◆ Activity
Count the lines below that contain the word "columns", and give only that number.

◆ Provided data
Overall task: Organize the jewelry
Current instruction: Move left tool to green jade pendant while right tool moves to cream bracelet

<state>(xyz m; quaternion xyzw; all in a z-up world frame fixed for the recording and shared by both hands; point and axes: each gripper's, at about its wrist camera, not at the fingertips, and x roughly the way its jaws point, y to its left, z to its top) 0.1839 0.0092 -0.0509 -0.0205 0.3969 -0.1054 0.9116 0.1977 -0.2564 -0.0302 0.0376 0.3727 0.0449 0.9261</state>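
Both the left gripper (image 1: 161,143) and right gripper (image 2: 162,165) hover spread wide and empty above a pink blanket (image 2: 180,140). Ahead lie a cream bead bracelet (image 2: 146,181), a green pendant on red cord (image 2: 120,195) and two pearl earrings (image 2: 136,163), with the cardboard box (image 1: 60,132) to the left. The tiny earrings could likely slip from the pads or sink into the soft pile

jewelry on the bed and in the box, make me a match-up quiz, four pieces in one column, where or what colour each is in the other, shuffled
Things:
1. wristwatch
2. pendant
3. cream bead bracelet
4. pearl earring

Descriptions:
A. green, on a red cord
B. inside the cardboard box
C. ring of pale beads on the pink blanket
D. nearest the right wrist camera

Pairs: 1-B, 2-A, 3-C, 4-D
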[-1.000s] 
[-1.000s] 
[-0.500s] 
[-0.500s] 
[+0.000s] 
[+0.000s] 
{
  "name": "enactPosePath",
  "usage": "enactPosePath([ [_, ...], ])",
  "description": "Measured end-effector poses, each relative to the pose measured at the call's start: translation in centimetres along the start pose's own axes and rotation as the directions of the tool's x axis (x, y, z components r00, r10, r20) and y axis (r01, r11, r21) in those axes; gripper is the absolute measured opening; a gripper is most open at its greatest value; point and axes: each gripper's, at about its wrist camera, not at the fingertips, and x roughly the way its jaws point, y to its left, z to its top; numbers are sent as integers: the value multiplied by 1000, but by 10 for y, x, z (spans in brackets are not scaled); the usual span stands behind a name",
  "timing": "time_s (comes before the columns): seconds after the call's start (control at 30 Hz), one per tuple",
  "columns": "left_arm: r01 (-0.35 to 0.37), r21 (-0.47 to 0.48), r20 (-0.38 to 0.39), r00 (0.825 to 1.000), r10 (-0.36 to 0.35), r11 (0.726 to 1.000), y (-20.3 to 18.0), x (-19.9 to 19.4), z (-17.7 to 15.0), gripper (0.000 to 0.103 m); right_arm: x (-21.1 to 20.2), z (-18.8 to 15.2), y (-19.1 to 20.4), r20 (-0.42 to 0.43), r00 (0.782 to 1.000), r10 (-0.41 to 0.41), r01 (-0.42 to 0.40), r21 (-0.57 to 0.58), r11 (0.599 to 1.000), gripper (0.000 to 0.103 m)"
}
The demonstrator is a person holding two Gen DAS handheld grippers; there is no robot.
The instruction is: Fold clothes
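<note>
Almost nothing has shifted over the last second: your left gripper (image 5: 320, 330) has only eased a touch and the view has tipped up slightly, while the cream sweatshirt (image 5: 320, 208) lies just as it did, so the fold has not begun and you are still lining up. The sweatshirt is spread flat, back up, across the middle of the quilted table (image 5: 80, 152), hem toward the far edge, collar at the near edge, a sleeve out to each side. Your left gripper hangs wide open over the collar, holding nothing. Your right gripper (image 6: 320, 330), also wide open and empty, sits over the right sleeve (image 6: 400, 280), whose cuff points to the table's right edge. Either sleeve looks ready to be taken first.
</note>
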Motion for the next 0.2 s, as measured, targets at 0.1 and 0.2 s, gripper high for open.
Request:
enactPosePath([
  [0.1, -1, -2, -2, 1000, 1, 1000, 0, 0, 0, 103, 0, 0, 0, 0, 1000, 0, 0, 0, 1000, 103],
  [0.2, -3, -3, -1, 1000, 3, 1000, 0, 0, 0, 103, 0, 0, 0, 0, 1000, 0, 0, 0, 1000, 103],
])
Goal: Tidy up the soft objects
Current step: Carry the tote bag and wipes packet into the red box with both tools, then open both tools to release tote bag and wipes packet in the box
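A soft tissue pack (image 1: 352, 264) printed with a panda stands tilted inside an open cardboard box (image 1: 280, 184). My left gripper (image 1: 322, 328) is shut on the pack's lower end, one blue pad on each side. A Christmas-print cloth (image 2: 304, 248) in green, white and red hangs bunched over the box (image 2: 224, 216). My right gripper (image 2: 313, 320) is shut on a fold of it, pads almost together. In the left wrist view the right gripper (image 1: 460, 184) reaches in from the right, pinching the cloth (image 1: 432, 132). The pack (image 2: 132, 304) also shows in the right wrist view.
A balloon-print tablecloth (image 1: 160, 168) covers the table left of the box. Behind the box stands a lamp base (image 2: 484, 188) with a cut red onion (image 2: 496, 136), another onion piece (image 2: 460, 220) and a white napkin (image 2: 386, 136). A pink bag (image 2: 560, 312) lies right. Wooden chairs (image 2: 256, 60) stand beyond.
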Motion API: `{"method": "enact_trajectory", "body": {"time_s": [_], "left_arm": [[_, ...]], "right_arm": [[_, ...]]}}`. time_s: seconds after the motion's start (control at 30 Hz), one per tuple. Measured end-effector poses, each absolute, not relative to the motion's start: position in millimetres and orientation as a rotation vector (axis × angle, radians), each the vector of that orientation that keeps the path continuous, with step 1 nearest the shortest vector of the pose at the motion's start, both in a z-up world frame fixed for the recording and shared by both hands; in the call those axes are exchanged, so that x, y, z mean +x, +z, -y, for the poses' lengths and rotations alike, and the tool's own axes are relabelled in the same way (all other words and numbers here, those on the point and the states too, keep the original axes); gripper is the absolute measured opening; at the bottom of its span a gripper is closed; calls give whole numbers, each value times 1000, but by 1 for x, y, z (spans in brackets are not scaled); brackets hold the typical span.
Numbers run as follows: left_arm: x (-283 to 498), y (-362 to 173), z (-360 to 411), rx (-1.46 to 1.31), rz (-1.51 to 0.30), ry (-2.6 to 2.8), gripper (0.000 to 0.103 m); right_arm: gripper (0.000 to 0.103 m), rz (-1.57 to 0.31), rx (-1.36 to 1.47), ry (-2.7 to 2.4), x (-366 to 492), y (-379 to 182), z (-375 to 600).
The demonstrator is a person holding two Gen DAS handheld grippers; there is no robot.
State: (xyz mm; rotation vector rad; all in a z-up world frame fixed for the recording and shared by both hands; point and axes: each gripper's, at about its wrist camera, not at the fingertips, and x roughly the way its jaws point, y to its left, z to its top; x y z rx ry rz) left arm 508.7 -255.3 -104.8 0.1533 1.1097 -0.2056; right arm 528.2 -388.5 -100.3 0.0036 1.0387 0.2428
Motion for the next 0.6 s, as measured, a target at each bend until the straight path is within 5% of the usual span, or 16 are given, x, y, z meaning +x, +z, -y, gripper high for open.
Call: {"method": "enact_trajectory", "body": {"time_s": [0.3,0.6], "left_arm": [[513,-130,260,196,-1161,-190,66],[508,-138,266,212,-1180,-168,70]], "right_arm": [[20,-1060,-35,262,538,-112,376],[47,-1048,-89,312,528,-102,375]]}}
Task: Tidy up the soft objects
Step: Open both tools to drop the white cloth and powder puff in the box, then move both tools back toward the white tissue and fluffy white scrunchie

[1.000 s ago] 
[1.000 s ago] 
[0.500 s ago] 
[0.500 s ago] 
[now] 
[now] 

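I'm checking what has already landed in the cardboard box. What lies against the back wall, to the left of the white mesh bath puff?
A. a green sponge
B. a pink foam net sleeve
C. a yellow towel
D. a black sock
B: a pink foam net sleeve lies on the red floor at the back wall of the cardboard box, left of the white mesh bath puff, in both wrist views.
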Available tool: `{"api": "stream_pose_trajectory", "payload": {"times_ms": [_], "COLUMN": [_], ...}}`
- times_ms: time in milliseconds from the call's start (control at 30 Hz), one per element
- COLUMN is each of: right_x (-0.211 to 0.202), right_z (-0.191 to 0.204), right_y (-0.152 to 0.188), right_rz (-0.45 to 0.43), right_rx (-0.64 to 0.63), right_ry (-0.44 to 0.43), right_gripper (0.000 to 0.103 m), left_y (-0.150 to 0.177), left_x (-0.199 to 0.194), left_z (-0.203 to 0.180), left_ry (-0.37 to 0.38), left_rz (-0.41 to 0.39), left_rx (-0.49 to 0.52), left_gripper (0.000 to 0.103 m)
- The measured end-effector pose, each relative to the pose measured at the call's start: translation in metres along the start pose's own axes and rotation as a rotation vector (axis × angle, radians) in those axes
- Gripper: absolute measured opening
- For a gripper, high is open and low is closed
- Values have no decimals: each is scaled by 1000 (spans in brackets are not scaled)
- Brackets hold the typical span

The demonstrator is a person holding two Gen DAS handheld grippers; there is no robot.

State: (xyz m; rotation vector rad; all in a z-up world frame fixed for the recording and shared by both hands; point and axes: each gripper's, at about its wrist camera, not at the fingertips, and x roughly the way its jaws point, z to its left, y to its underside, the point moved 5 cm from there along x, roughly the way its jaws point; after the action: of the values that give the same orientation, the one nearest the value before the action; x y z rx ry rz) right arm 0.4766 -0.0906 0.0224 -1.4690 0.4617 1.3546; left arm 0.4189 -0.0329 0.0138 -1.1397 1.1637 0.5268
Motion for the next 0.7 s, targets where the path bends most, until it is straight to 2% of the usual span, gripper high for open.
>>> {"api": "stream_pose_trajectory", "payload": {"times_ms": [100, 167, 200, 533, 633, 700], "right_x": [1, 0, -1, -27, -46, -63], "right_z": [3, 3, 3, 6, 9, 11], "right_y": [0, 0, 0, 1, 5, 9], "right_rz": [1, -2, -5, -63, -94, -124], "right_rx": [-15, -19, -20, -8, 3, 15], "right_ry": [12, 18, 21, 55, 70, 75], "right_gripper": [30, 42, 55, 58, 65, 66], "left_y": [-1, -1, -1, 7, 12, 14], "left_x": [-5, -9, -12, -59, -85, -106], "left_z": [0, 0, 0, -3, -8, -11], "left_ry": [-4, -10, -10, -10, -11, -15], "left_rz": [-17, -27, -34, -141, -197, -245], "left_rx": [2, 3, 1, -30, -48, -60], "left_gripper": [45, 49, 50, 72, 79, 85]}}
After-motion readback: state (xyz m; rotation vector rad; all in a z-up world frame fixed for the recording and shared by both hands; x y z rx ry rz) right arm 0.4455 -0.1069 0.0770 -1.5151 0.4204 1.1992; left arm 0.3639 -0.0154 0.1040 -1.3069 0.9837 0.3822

◆ Task answer
2